- TASK OBJECTIVE -
Repeat only these lines, exactly: the first line of the data, the line containing "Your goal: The", and every line between them. Pictures stay out.

- SUPPLIED INFORMATION -
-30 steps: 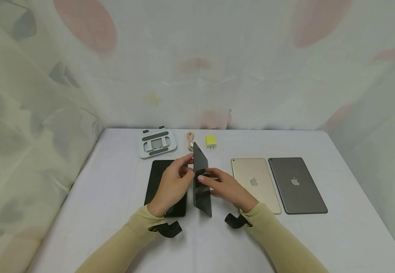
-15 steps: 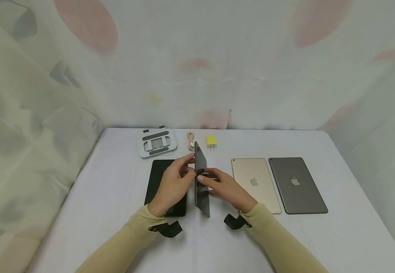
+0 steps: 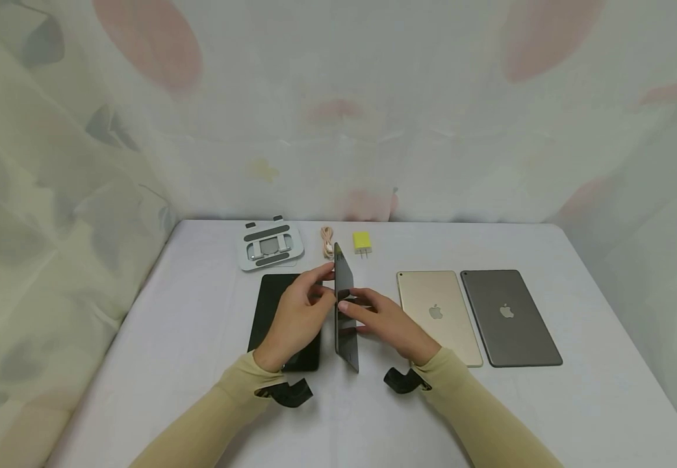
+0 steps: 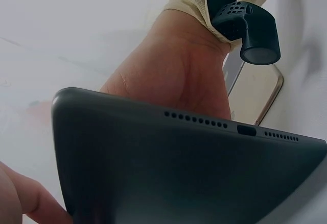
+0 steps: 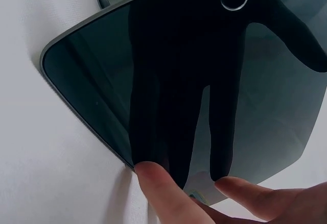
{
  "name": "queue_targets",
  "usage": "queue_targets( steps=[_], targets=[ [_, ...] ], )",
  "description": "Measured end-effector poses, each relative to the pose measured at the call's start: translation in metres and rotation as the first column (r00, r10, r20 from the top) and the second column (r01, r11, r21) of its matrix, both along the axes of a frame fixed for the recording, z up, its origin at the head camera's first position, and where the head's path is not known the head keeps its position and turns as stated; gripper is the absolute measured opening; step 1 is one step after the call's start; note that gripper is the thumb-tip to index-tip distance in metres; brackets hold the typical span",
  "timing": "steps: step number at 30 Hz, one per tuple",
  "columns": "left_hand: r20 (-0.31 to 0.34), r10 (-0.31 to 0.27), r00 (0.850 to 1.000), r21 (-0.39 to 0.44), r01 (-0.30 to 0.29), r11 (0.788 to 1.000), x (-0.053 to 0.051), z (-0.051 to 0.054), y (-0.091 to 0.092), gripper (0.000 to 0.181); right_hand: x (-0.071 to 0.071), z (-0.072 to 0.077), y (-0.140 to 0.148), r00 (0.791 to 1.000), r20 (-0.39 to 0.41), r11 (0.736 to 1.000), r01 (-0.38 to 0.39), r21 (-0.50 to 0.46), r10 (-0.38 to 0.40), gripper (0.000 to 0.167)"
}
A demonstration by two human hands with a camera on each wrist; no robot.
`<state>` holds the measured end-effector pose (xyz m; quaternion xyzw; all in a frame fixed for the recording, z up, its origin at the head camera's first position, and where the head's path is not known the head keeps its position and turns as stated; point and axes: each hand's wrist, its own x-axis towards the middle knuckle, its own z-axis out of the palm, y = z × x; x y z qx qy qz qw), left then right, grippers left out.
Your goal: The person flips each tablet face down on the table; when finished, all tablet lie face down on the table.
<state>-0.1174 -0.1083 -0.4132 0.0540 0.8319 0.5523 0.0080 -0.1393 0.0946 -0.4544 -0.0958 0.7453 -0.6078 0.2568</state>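
Observation:
Between both hands a dark grey tablet (image 3: 345,338) stands on edge, nearly upright. Its black screen (image 5: 184,55) faces the right hand, and the fingers are mirrored in it. From the right side the right hand (image 3: 390,325) holds it, thumb and fingertips on the screen. The left hand (image 3: 294,318) holds it from the other side, with thumb and fingers bent toward the back; their tips are partly hidden. In the left wrist view the plain back (image 4: 153,178) shows, along with a speaker and port edge. Beneath the left hand lies a second tablet (image 3: 268,302), black side up.
To the right lie a gold tablet (image 3: 429,292) and a dark grey tablet (image 3: 510,325), both back up. Toward the rear of the white table (image 3: 169,403) are a folded silver stand (image 3: 262,233), a coiled pinkish cable (image 3: 327,237) and a yellow charger plug (image 3: 362,242).
The held tablet has turned slightly more upright, its lower edge shifting a little left and its upper edge a little right. Both hands stay nearly in place.

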Motion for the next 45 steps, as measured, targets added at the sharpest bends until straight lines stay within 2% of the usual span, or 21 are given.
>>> queue_targets(
  steps=[8,25,31,38,45],
  targets=[
    [-0.014,-0.022,1.0,0.013,0.022,1.0,0.0,0.0,0.0,0.05,0.001,0.003,0.0,1.0,0.018,1.0,0.01,-0.019,-0.01,0.078],
    [-0.017,-0.054,0.998,0.039,0.055,0.998,0.0,-0.002,-0.001,0.053,0.001,0.006,0.002,0.999,0.026,0.997,-0.031,-0.073,0.033,0.073],
    [-0.023,-0.082,0.996,0.046,0.083,0.996,-0.001,-0.003,-0.001,0.054,0.0,0.008,0.004,0.998,0.028,0.994,-0.056,-0.089,0.059,0.072],
    [0.018,-0.118,0.993,0.039,0.118,0.992,-0.004,-0.008,0.0,0.058,0.0,0.019,0.011,0.999,-0.025,0.999,-0.044,-0.033,0.043,0.071],
    [0.055,-0.143,0.988,-0.025,0.144,0.989,-0.006,-0.016,0.002,0.057,-0.001,0.033,0.022,0.994,-0.106,1.0,-0.002,-0.009,0.001,0.072]
  ],
)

- COMPLETED TASK -
-30 steps: 
-15 steps: 
+0 steps: 
+0 steps: 
+0 steps: 
{
  "name": "queue_targets",
  "usage": "queue_targets( steps=[_], targets=[ [_, ...] ], )",
  "description": "Measured end-effector poses, each relative to the pose measured at the call's start: translation in metres and rotation as the first column (r00, r10, r20 from the top) and the second column (r01, r11, r21) of its matrix, both along the axes of a frame fixed for the recording, z up, its origin at the head camera's first position, and where the head's path is not known the head keeps its position and turns as stated; gripper is the absolute measured opening; step 1 is one step after the call's start; note that gripper is the thumb-tip to index-tip distance in metres; brackets hold the typical span",
  "timing": "steps: step number at 30 Hz, one per tuple",
  "columns": "left_hand: r20 (-0.31 to 0.34), r10 (-0.31 to 0.27), r00 (0.850 to 1.000), r21 (-0.39 to 0.44), r01 (-0.30 to 0.29), r11 (0.788 to 1.000), x (-0.053 to 0.051), z (-0.051 to 0.054), y (-0.091 to 0.092), gripper (0.000 to 0.181); right_hand: x (-0.071 to 0.071), z (-0.072 to 0.077), y (-0.140 to 0.148), r00 (0.791 to 1.000), r20 (-0.39 to 0.41), r11 (0.736 to 1.000), r01 (-0.38 to 0.39), r21 (-0.50 to 0.46), r10 (-0.38 to 0.40), gripper (0.000 to 0.167)"
}
A demonstration by two human hands with a camera on each wrist; no robot.
`<state>` holds the measured end-effector pose (xyz m; quaternion xyzw; all in a frame fixed for the recording, z up, its origin at the head camera's first position, and where the head's path is not known the head keeps its position and turns as stated; point and axes: each hand's wrist, its own x-axis towards the middle knuckle, its own z-axis out of the palm, y = z × x; x y z qx qy qz qw), left then right, grippers left out.
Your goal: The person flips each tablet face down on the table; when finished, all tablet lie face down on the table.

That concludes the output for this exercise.